Introduction to Privatization
Privatization is the process of transferring ownership of assets, industries, businesses, etc., that are under government ownership to the ownership of the private sector.
In other words, privatization is the transfer of ownership of industries, businesses, or government organizations that are under government ownership to the private sector, either partially or fully, or involving the private sector in the management of such organizations.
Its main objective is to reduce the role of the government and to make the private sector strong and involve it in productive businesses.
Industries established by the government are called public enterprises. In Nepal, before 2007 BS (1950 AD), only two public enterprises were established: Nepal Bank Limited and Raghupati Jute Mills. After the implementation of the First Five-Year Plan in 2013 BS (1956 AD), the establishment and development of public enterprises gained momentum.
By the end of the Seventh Five-Year Plan (2042-2047 BS, 1985-1990 AD), 65 public enterprises had been established.
Some of the major public enterprises included Bhrikuti Paper Mills, Bansbari Leather and Shoe Factory, Nepal Telecommunications Corporation, Nepal Oil Corporation, Birgunj Sugar Factory, Lumbini Sugar Factory, Nepal Transport Corporation, etc. However, after the political change of 2046 BS (1990 AD), the then government formulated a policy to privatize public enterprises. As of now, 30 public enterprises have been privatized in Nepal.
Positive Aspects of Privatization:
Privatization is an important economic policy. It plays a significant role in the expansion and development of the economy by making optimal and maximum use of the available resources and means in the country.
The main positive aspects or benefits or importance of privatization can be mentioned as follows:
- Increase in Competition: Public enterprises receive government subsidies and operate under a monopoly. Therefore, they lack competitive capacity. However, after privatization, such industries or businesses have to compete with other industries or businesses. This forces them to increase production capacity by adopting modern technology and effective management. Consequently, competitive capacity increases, leading to the production of better and cheaper goods.
- Reduction in Government Intervention: Public enterprises are under the control of the government. Therefore, there is unnecessary government intervention in their operation. Due to government intervention, their work efficiency is negatively affected. Thus, privatization is very important to eliminate unnecessary government intervention.

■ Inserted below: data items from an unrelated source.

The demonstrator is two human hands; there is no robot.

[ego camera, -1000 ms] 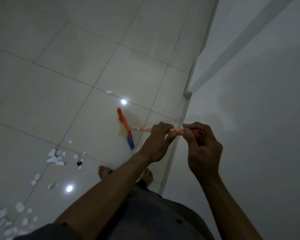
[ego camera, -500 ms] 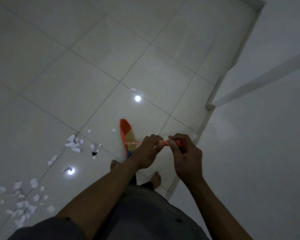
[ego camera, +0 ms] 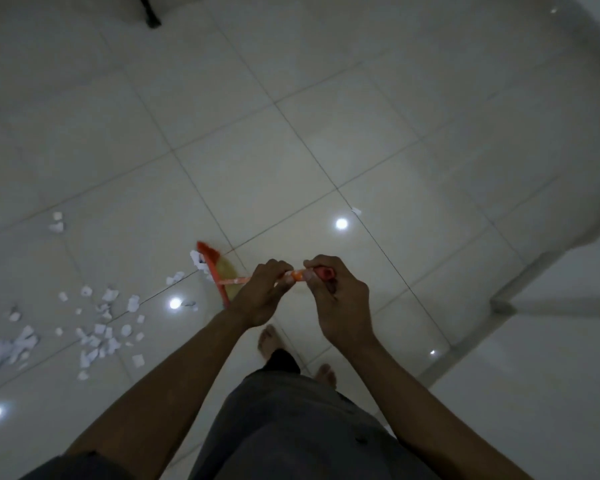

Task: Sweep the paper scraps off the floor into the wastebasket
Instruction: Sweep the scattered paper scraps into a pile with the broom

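Observation:
An orange broom (ego camera: 215, 268) with yellowish bristles stands on the white tiled floor just ahead of my feet. My left hand (ego camera: 262, 294) grips its thin handle below my right hand (ego camera: 336, 299), which closes around the handle's red top end. Several white paper scraps (ego camera: 101, 327) lie scattered on the floor to the left, and a few touch the broom head. One lone scrap (ego camera: 356, 211) lies further ahead to the right. No wastebasket is in view.
A white wall (ego camera: 551, 341) with a step or ledge runs along the right. A dark furniture leg (ego camera: 149, 12) stands at the top left. My bare feet (ego camera: 271, 341) are behind the broom. Ceiling lights reflect as bright spots on the tiles.
The view has swung left, away from the wall. The broom head has moved left towards the scraps and now touches the nearest ones. Both hands keep their grip.

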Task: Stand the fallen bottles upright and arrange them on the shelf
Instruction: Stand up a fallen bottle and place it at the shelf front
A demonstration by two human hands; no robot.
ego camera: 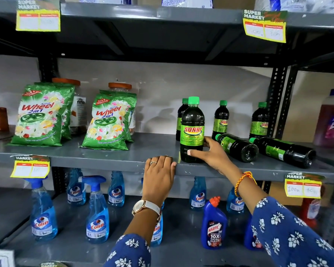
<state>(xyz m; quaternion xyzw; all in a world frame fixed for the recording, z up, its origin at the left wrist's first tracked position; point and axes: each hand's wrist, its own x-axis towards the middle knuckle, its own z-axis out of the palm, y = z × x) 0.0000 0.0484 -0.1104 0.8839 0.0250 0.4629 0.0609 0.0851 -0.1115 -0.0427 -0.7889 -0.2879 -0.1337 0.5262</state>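
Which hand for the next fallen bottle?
Right. The right hand is on the upright bottle, beside the nearer fallen bottle. The left hand rests on the shelf edge, farther away.

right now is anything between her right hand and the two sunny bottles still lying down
Nothing visible. The right hand grips the upright front bottle; the nearer fallen bottle lies just to its right on bare shelf, and the second fallen bottle lies beyond that.

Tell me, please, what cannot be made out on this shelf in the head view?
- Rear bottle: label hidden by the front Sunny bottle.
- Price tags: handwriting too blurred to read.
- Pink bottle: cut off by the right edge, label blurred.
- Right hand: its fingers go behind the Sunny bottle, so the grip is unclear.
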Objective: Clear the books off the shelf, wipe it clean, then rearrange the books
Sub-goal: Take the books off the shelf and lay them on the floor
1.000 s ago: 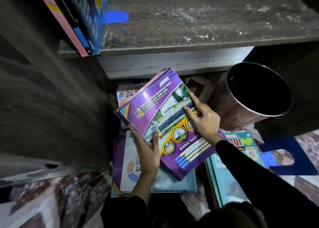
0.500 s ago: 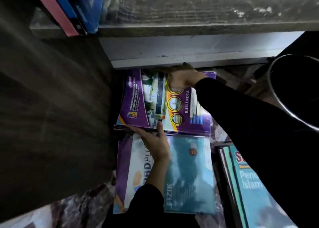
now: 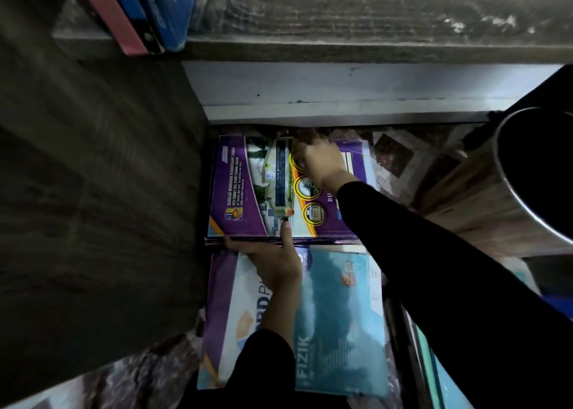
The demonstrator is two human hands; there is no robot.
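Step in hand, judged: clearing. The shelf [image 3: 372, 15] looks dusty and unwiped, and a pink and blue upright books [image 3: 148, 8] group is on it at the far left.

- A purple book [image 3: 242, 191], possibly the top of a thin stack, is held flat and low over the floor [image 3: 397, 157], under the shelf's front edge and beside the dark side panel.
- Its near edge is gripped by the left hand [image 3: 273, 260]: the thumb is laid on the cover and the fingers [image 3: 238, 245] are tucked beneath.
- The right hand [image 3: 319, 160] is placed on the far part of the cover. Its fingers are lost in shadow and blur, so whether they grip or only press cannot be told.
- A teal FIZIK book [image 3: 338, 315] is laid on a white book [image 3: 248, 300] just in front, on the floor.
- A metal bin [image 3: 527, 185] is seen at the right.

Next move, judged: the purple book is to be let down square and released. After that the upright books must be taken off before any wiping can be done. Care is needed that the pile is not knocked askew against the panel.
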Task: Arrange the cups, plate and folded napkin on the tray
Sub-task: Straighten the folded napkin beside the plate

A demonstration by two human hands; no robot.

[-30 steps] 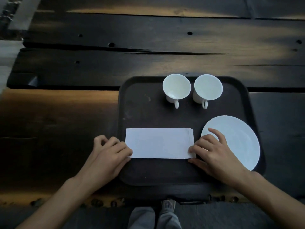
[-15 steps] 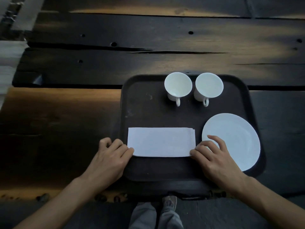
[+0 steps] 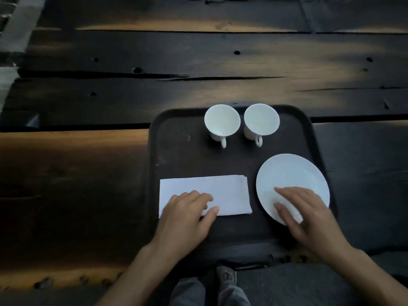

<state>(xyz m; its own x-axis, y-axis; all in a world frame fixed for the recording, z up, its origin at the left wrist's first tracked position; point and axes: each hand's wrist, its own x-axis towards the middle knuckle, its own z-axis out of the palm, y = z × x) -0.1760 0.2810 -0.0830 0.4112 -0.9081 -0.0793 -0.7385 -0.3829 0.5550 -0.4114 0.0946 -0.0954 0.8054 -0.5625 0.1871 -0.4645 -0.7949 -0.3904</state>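
Tray (image 3: pixel 176 151): lower centre, on table (image 3: pixel 88 173). Left cup (image 3: pixel 221 123), right cup (image 3: pixel 261 120): upright, side by side at tray's top edge. Plate (image 3: pixel 293 171): tray's lower right. Napkin (image 3: pixel 229 191): folded, tray's lower left. My left hand (image 3: pixel 187 219): fingers flat on napkin. My right hand (image 3: pixel 309 213): fingers spread over plate, blurred.

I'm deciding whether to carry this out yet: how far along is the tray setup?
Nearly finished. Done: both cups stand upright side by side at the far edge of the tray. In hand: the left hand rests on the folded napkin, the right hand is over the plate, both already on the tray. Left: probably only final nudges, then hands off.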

- Increase in Revenue: After the sale of loss-making industries under government ownership to the private sector, the government levies various types of taxes on the income and profits earned by them. This increases government income or revenue.
- Creation of Employment Opportunities: After privatization, as government intervention ends, industries and businesses are operated efficiently. Simultaneously, with the expansion of these industries, the number of other related industries also increases. This creates new employment opportunities.
- Increase in Consumer Satisfaction: Public enterprises often neglect consumer demand, preferences, taste, choice, etc. However, private industries and businesses produce goods and services according to consumer demand, preferences, taste, choice, etc., which increases consumer satisfaction.
Negative Aspects of Privatization:
The negative aspects or disadvantages of privatization are as follows:
- Neglect of Public Welfare: The main objective of the private sector is to maximize profit. Therefore, it only produces goods and services that generate high profits. It does not pay attention to the production of essential goods and services for the public, such as education, health, public transport, drinking water, electricity, etc., which have lower profit margins.
- Unemployment: The private sector always aims to minimize costs and maximize profits. For this, it uses modern technology, which can displace workers and create unemployment.
- Labor Exploitation: The private sector often pays low salaries or wages to workers and makes them work for longer hours. Thus, there is extensive exploitation of labor in privatization.
- Increase in Economic Inequality: When industries or national assets under government ownership are privatized, only a few wealthy individuals can afford to buy them. They become owners, while people from poor communities become workers. The income of the owner class increases, making them even wealthier than before, while the working class remains poor, leading to an increase in economic inequality in the country.
- Neglect of Backward Areas: Since the main objective of the private sector is to maximize profit, it does not want to do business in backward areas where there is less infrastructure and market potential. This hinders the development of backward areas.
- Misuse of Resources: Instead of producing essential goods, the private sector prioritizes the production of fashionable, luxurious, and convenient goods and services with the aim of maximizing profit. This neglects the needs and interests of the majority of the population and the nation. Therefore, in privatization, resources are misused by producing unnecessary goods and services rather than essential ones.